**Instructions to follow**
The lines to copy are those in the listing below that contain the word "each".

**Data section**
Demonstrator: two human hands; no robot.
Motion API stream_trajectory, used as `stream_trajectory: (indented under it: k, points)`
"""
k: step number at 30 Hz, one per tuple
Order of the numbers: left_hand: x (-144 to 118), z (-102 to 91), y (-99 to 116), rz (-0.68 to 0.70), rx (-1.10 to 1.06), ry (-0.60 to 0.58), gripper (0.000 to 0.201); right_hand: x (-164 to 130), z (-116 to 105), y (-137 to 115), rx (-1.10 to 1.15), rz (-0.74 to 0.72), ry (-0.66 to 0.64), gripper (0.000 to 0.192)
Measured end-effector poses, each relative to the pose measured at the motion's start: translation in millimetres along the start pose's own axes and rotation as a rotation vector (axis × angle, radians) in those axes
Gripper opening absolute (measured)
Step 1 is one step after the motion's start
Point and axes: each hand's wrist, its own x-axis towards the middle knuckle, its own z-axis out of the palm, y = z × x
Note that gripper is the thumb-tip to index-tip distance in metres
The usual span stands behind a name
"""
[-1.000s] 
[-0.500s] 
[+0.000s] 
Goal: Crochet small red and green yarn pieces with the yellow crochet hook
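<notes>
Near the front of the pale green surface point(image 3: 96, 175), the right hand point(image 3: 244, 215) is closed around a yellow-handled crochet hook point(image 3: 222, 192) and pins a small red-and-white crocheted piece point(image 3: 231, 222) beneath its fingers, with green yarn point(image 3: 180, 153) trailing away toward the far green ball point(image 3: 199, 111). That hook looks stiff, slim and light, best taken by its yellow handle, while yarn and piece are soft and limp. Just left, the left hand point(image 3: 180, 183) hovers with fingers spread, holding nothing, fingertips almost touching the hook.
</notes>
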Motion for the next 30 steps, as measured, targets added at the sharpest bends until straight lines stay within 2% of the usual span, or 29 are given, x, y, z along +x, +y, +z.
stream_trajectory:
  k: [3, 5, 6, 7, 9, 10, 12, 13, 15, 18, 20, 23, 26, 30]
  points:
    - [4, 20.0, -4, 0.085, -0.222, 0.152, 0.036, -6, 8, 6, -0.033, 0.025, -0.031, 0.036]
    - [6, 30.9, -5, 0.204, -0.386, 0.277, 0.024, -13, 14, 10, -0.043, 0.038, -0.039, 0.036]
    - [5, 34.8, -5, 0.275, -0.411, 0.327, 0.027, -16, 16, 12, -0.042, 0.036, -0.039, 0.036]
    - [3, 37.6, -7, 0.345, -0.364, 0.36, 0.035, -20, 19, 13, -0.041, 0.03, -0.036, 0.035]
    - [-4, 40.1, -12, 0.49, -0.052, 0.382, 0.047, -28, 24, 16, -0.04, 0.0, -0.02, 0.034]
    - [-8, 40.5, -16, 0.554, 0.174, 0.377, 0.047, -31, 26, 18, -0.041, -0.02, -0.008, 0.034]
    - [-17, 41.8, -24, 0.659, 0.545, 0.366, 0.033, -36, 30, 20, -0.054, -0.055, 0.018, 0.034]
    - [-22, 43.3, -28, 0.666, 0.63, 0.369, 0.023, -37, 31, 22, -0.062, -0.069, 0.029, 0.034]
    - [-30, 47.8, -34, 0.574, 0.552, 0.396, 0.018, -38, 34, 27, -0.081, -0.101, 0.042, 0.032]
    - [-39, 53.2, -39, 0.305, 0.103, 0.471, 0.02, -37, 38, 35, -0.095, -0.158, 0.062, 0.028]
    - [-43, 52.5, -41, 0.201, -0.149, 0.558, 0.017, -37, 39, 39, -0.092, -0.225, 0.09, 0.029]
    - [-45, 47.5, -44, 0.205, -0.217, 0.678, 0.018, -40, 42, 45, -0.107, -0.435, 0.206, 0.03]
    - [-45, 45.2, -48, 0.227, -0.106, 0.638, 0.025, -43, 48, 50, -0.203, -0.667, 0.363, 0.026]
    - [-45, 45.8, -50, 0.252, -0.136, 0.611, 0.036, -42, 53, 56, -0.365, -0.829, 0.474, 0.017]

**Task output**
Measured end-effector poses, each relative to the pose measured at the motion's start: translation in millimetres along the start pose's own axes and rotation as a rotation vector (axis × angle, radians) in those axes
Point and axes: each hand's wrist, its own x-axis towards the middle knuckle, its own z-axis out of the palm, y = z × x

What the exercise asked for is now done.